▶ **WORK REQUEST**: Between the line containing "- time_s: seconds" and the line containing "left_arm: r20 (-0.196" lies a run of lines; give that run again exactly, with both of those lines, and nothing else from the entries below.

▶ **Dataset items**:
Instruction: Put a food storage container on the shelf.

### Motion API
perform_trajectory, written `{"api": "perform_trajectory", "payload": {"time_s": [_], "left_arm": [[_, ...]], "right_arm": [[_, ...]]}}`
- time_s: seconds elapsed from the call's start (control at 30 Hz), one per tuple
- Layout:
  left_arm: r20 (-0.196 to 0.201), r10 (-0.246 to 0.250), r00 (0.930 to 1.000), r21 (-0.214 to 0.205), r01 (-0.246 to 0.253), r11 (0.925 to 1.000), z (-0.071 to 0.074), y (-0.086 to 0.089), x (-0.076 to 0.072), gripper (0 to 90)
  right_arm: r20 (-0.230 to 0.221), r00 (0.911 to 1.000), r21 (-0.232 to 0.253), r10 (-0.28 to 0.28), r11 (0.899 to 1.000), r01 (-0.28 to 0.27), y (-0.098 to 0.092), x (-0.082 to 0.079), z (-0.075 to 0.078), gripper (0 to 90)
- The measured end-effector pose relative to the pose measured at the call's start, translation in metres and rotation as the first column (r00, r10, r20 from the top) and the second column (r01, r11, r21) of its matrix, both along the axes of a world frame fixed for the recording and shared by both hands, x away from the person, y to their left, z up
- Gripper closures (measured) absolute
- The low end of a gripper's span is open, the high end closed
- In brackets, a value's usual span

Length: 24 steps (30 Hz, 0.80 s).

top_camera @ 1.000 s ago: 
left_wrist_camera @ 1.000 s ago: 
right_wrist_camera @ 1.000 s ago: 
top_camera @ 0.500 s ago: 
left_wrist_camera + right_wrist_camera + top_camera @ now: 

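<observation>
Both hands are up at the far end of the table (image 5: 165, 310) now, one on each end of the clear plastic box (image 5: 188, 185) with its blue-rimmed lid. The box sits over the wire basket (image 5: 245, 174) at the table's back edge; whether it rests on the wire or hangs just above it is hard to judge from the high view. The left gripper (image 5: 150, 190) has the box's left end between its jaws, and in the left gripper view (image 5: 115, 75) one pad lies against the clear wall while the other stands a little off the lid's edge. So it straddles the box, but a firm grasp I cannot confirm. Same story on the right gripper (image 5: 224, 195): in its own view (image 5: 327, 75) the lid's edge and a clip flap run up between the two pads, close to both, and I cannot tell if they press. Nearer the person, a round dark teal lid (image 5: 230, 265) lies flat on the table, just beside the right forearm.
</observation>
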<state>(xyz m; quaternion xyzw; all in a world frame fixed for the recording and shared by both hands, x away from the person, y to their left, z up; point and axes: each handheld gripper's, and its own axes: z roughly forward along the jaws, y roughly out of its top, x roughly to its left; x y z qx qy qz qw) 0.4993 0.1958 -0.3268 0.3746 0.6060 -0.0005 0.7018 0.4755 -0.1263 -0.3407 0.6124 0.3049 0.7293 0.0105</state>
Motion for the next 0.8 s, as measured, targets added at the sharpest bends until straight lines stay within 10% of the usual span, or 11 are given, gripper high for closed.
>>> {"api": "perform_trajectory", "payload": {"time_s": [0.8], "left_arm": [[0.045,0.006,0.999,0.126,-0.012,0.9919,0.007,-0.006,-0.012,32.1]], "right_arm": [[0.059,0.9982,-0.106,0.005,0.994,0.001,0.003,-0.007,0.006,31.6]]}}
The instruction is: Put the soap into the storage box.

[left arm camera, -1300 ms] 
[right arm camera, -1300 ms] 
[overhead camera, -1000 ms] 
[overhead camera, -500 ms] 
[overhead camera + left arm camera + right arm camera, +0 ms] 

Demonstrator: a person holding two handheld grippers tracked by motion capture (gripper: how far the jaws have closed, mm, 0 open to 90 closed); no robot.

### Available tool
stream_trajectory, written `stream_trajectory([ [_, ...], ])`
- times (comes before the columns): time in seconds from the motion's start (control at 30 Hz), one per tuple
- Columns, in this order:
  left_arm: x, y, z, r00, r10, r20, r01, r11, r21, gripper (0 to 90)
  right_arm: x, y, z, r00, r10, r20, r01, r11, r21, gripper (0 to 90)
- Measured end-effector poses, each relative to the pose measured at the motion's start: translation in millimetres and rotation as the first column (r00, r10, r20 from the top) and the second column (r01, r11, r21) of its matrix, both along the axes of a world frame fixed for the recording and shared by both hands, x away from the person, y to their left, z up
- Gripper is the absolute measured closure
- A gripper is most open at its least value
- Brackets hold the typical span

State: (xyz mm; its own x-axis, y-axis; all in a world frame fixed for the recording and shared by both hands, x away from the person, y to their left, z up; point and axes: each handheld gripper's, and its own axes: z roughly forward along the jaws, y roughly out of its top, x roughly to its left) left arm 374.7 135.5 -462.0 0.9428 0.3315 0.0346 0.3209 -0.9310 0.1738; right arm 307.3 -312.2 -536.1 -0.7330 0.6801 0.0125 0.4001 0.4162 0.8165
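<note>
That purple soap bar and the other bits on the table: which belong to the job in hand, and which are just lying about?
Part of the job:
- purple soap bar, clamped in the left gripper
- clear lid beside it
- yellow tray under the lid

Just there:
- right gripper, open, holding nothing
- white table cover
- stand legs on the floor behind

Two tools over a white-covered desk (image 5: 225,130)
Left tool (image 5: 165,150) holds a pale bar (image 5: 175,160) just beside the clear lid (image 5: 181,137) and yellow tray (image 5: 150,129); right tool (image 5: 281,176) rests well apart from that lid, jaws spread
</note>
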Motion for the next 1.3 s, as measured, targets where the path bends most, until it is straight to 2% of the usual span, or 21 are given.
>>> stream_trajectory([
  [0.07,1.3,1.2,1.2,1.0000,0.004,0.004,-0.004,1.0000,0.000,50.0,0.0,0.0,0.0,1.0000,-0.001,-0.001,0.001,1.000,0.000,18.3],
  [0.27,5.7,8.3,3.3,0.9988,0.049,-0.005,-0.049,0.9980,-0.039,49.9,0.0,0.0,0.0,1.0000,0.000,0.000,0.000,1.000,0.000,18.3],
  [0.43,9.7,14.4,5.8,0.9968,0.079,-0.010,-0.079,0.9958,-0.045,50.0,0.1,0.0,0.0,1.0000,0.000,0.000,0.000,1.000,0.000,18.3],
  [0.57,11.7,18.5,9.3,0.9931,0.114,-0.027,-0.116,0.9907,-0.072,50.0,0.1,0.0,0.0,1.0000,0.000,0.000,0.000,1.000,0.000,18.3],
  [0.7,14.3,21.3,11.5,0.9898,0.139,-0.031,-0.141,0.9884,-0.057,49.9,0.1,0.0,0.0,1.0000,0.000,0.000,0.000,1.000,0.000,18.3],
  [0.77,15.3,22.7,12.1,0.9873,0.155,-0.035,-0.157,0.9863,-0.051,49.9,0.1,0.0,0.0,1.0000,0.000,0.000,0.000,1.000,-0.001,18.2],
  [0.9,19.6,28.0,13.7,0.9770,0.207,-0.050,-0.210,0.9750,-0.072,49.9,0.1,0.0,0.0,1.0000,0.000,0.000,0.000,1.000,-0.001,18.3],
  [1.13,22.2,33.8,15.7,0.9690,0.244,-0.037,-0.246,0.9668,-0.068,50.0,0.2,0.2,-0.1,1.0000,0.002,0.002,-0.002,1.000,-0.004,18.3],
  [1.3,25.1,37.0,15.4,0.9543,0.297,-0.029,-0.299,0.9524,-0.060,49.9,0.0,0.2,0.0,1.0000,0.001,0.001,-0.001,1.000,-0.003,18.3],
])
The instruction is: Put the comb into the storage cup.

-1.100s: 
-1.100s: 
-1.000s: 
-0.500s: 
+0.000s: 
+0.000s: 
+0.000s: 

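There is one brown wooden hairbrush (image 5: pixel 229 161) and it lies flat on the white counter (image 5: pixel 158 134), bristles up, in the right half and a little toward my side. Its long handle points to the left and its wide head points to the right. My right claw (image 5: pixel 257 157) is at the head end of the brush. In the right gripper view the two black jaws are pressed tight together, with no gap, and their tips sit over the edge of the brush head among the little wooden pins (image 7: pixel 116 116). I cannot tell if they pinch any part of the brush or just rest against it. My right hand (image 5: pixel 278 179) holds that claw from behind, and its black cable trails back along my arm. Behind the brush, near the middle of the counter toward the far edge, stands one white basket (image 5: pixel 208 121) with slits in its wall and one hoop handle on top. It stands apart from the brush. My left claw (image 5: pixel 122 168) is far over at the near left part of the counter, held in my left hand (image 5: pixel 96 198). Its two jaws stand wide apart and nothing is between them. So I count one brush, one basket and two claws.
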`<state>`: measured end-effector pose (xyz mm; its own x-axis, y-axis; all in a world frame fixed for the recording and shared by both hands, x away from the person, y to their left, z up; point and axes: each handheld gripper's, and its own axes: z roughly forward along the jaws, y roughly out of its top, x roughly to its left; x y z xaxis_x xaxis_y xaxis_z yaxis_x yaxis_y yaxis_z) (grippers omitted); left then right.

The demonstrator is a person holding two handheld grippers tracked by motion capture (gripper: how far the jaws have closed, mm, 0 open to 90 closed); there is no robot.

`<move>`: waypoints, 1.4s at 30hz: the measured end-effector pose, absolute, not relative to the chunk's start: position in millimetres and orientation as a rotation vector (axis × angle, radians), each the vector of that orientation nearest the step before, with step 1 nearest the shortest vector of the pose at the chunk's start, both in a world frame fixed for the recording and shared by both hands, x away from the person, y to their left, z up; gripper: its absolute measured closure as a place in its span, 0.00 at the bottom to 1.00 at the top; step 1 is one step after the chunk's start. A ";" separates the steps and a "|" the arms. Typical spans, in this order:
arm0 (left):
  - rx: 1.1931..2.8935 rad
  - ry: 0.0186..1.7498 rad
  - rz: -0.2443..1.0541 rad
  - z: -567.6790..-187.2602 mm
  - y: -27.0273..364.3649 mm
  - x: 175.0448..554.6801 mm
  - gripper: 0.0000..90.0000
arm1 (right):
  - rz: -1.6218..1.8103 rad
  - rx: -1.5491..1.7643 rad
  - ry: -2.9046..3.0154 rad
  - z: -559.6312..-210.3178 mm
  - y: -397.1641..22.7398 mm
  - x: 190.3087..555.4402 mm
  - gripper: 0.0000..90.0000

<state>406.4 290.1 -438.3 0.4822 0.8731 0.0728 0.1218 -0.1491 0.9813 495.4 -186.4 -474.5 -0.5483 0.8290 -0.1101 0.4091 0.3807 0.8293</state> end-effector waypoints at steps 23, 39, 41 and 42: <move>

▶ **RESPONSE**:
- time_s: seconds elapsed from the call's start (control at 30 Hz), one per tuple
- Layout:
  left_arm: r20 (-0.196 to 0.201), r10 (-0.246 to 0.250), r00 (0.930 to 1.000), r21 (-0.214 to 0.205), r01 (-0.246 to 0.253), r11 (0.925 to 1.000), z (-0.071 to 0.074), y (-0.086 to 0.089), x (-0.076 to 0.072), gripper (0 to 90)

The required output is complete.